The hot water distributing pan section is shown in greater detail in FIG. 2. Imaginary lines emanating from the water distribution valve 4 divide the hot water distributing pan into equal sections in area for uniform flow. Each area 20-31 so denoted must receive an equal volume of water. The hot water distributing pan has sides 32 which confine the water to the pan itself. As a result of the appropriate placing of vanes shown as 71-82 in FIG. 5 in the bottom section of the water distributing valve and diffuser, flow is proportioned so that each general area shown as 20-31 in FIG. 2 of the hot water distributing pan will receive an approximately equal amount of water. Thus, no area of the hot water distributing pan is starved from water and it can be seen that an even distribution of the hot water over the distributing pan allows for a substantially steady, constant and equal flow of water downward in each part of the fill area in FIG. 1. This results in greater efficiency of the cooling tower since no area of the fill section is starved and/or flooded with water.

FIG. 3 shows a cross section area of the water distribution valve and diffuser of applicant's invention. Typically an upper valve body shown as 50 is attached at 55 to a horizontal manifold pipe 40. The manifold pipe 40 is shown in FIG. 3 as fragmented. An inner valve cylinder 49 open at both ends is adapted to slide concentrically into the upper portion of the upper valve body 50. A power screw housing 41 is fixedly attached to the top portion of manifold pipe 40 and goes through the manifold pipe vertically or at a 180° angle to exit the manifold pipe at the bottom thereof. Within the power screw housing 41 and extended below it, is a power screw itself 42 being threaded 44 at the lower end.
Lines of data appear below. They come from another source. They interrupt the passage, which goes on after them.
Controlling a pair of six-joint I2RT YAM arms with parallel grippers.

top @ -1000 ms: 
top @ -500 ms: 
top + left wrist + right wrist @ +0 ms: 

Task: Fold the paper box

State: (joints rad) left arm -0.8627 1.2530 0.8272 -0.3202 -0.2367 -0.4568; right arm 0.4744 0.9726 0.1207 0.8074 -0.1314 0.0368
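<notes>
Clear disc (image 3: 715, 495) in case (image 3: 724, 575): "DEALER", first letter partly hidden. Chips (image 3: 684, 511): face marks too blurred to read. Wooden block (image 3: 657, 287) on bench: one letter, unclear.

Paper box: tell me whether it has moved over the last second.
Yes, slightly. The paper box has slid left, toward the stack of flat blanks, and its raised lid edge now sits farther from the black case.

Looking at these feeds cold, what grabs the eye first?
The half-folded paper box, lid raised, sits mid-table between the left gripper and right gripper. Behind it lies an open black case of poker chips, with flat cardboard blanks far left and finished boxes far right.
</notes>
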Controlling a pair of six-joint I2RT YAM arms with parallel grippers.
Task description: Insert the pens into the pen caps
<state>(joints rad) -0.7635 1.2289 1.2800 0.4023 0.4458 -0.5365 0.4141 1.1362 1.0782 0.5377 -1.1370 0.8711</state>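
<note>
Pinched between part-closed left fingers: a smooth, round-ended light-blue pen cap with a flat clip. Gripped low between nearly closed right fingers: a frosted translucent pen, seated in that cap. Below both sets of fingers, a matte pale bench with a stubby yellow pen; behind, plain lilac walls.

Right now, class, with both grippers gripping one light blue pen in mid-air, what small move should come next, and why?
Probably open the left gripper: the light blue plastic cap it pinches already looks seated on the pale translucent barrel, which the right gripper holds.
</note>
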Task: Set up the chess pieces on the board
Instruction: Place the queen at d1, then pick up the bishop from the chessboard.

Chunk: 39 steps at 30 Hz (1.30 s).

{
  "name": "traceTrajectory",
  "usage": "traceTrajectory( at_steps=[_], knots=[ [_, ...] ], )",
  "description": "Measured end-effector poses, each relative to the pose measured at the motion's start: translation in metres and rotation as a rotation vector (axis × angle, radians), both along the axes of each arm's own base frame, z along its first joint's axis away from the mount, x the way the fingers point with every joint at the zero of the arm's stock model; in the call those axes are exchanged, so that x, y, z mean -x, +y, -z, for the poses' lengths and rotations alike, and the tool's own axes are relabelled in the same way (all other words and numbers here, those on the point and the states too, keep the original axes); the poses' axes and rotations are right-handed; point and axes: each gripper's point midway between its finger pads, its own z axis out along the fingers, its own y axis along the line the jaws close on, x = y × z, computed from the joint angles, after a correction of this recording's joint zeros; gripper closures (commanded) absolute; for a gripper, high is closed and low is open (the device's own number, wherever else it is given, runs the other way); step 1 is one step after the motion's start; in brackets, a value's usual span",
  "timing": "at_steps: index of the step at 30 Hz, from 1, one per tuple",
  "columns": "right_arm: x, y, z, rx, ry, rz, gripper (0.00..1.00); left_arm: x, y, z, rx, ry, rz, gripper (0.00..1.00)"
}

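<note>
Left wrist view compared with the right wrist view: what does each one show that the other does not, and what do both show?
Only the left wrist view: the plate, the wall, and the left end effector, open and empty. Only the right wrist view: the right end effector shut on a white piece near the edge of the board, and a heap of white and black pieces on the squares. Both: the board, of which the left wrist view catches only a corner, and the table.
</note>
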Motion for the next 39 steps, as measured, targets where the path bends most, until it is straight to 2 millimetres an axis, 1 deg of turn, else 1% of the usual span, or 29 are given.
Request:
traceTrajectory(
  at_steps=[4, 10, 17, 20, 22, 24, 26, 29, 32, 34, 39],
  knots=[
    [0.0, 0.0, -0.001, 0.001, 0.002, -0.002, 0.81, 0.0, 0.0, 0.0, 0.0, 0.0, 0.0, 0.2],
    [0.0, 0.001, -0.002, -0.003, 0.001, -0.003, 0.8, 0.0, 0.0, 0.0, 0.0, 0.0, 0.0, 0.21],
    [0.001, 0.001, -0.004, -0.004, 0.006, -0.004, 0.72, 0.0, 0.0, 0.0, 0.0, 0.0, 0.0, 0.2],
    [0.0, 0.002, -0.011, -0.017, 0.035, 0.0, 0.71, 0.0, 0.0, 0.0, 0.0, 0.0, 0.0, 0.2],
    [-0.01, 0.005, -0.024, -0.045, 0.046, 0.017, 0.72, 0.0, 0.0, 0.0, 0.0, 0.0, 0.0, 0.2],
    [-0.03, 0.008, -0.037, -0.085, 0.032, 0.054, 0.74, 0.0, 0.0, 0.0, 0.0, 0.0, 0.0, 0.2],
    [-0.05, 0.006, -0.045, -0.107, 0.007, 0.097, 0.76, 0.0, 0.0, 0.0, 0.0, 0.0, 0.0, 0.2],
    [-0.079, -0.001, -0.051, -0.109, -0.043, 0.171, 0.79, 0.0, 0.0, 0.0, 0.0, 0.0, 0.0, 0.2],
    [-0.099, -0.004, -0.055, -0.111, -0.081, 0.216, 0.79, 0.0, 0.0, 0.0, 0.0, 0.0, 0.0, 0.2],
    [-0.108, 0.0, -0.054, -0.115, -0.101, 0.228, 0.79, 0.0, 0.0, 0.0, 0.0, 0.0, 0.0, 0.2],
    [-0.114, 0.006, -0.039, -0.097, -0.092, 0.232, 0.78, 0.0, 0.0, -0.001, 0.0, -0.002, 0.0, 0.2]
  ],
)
The extreme lower end 45 of the power screw 42 is rotatably attached to the lower valve body 53 at a cone shaped inner portion of said lower valve body 52. The entire lower valve body 53 is generally circular shaped with an inner concentric circular base in the shape of a cone shown as 52. This lower valve body is placed a finite distance from an extension 51 of the upper valve body 50. This distance represents the total opening for water flow when valve cylinder 49 is in a completely open position. The power screw 42 at its lower end 45 is attached to the lower valve body 53 but is so attached that it can rotate. This can be done by allowing the enlarged lower end of power screw 45 to rotate in a cavity 46 in lower valve body 53. A cover plate 84 attached to the lower valve body prevents the power screw 42 from being removed from the cavity during operation. Incorporated to move on the threaded portion 44 of the power screw 42 are a plurality of cylindrical linkages 47 which are fixedly attached at their outer end 48 to the open ended inner valve cylinder 49. A stationary linkage 102 can be fixedly attached to the lower end of the power screw housing 44 and upper valve body 50 to provide additional alignment and support for the power screw 42.
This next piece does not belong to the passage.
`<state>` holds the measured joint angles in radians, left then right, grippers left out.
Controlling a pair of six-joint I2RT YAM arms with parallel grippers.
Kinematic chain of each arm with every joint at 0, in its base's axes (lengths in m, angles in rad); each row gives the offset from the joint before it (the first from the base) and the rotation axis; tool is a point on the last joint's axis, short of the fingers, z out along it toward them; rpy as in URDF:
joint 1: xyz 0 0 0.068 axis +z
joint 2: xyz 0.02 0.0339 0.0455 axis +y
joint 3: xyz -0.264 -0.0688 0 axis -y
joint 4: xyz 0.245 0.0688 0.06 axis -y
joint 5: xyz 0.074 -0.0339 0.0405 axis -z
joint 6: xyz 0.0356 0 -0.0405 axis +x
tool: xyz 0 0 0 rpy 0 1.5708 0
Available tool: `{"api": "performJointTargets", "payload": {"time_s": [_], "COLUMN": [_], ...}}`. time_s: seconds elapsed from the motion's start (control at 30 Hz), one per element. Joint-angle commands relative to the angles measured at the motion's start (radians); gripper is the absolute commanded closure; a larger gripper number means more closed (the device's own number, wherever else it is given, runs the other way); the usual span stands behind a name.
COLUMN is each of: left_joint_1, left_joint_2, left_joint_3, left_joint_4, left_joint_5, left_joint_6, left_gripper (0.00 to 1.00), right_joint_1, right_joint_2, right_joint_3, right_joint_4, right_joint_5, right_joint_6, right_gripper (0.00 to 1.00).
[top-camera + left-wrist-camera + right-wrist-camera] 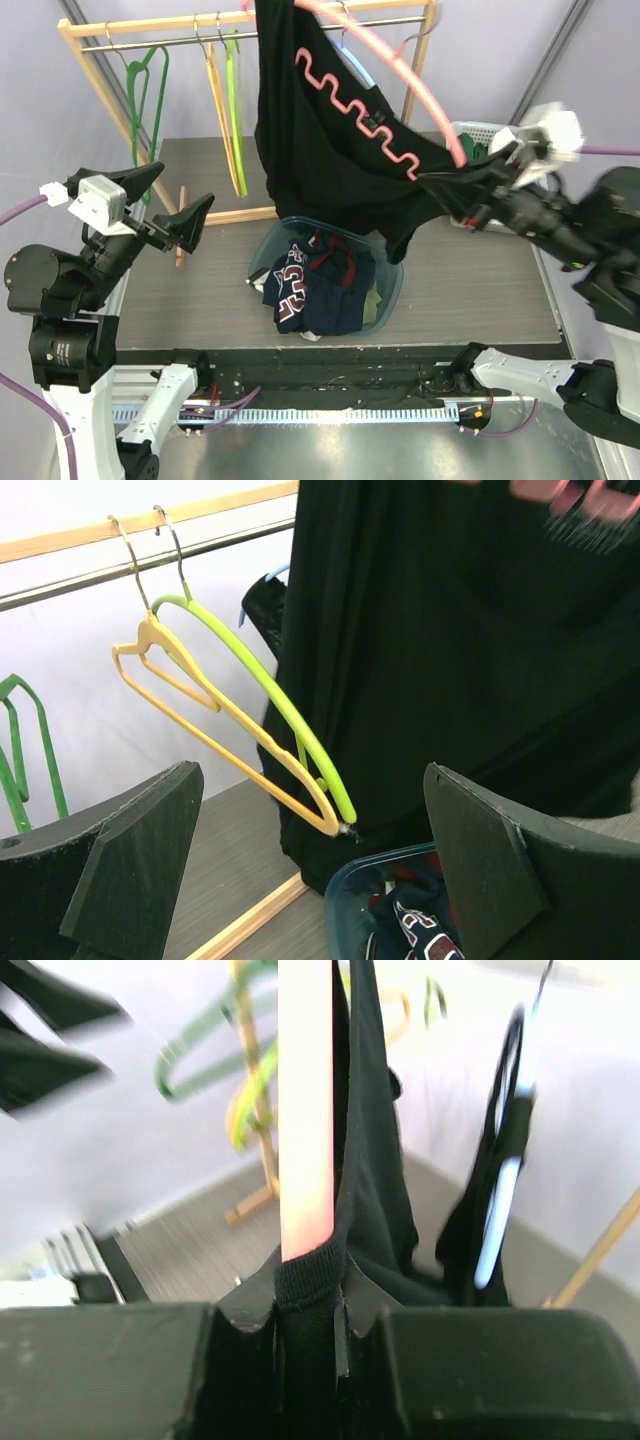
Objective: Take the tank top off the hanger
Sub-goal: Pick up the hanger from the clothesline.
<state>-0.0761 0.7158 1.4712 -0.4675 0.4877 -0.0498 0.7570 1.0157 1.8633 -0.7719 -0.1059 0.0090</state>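
Note:
A black tank top (320, 120) with a pink zigzag line hangs on a pink hanger (400, 65) from the wooden rack's rail. My right gripper (452, 186) is shut on the tank top's ribbed edge at the hanger's end; in the right wrist view the black fabric (372, 1190) is pinched between the jaws beside the pink hanger (305, 1110). My left gripper (172, 205) is open and empty, left of the garment. In the left wrist view it (310, 880) faces the tank top (460, 650), with its fingers (500, 865) wide apart.
The wooden rack (85, 55) holds green (150, 85), yellow and lime hangers (260, 695). A teal bin (390, 290) with clothes stands under the tank top. A white basket (478, 130) is at the right, behind my right arm.

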Motion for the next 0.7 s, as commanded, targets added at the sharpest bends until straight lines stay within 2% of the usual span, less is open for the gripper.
{"api": "performJointTargets", "payload": {"time_s": [0.0, 0.33, 0.43, 0.53, 0.67], "left_joint_1": [0.006, 0.004, 0.004, 0.006, 0.004], "left_joint_2": [-0.009, -0.006, -0.004, -0.007, -0.016], "left_joint_3": [-0.002, -0.008, -0.015, -0.028, -0.032], "left_joint_4": [0.047, 0.053, 0.062, 0.075, 0.078], "left_joint_5": [0.018, 0.046, 0.051, 0.049, 0.046], "left_joint_6": [-0.013, -0.012, -0.015, -0.018, -0.018], "left_gripper": [0.03, 0.03, 0.03, 0.04, 0.04], "right_joint_1": [0.004, 0.004, 0.002, 0.004, 0.004], "right_joint_2": [-0.020, -0.046, -0.023, 0.000, -0.006], "right_joint_3": [0.164, 0.148, 0.200, 0.260, 0.240], "right_joint_4": [0.166, 0.174, 0.204, 0.291, 0.443], "right_joint_5": [-0.095, -0.113, -0.124, -0.152, -0.153], "right_joint_6": [-0.003, 0.006, 0.008, 0.019, 0.040], "right_gripper": [0.99, 0.99, 0.99, 0.99, 0.99]}}
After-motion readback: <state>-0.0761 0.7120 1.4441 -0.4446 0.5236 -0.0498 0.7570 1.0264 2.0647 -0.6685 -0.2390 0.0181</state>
In operation when said power screw is turned such as by crank handle 43, the cylinder linkages 47 move up or down the threaded portion of power screw 42 and as such move inner valve cylinder 49 vertically upward or downward. The valve is shown in an entirely closed position in FIG. 3 wherein the lower edge of inner valve cylinder 49 rests snugly against the lower valve body 53 and cone section 52. The area where said inner valve cylinder rests against the lower valve body must be sealed such as by a water gasket 91 to ensure a tight seal when said valve is closed. Also to insure a watertight fit, the upper section of inner valve cylinder 49 is flanged and when said valve is closed this upper flange rests against a horizontal indented portion 56 of upper valve body 50. A watertight seal must also be provided at 56 and this is done in a conventional manner using water gaskets, etc.

As shown in FIG. 6 cylinder guide vanes 95 are fixedly attached to the inner valve cylinder and move slidably and vertically in vane slots 100 on upper valve housing 50 to prevent rotation or misalignment of inner valve cylinder 49 when said cylinder is slidably moved upward or downward. Generally as can be seen from FIG. 6, there are provided as a minimum three cylinder linkages 47 at each part of the threaded portion of power screw 42.

FIG. 5 shows the water flow control valve in a completely open position. Thus, liquid from the manifold pipe flows down through the upper valve body and through the inner area of inner valve cylinder 49. The liquid is then redirected radially outward by the cone 52 and flows equally in all directions outward along the inner surface of lower valve body 53 to the hot water basin 5 upon which the valve lies or rests. Thus, even when inner valve cylinder 49 is slidably moved upward a small distance, water will still flow out equally in a radial pattern over cone 52 and out along the inner surface of lower valve body 53.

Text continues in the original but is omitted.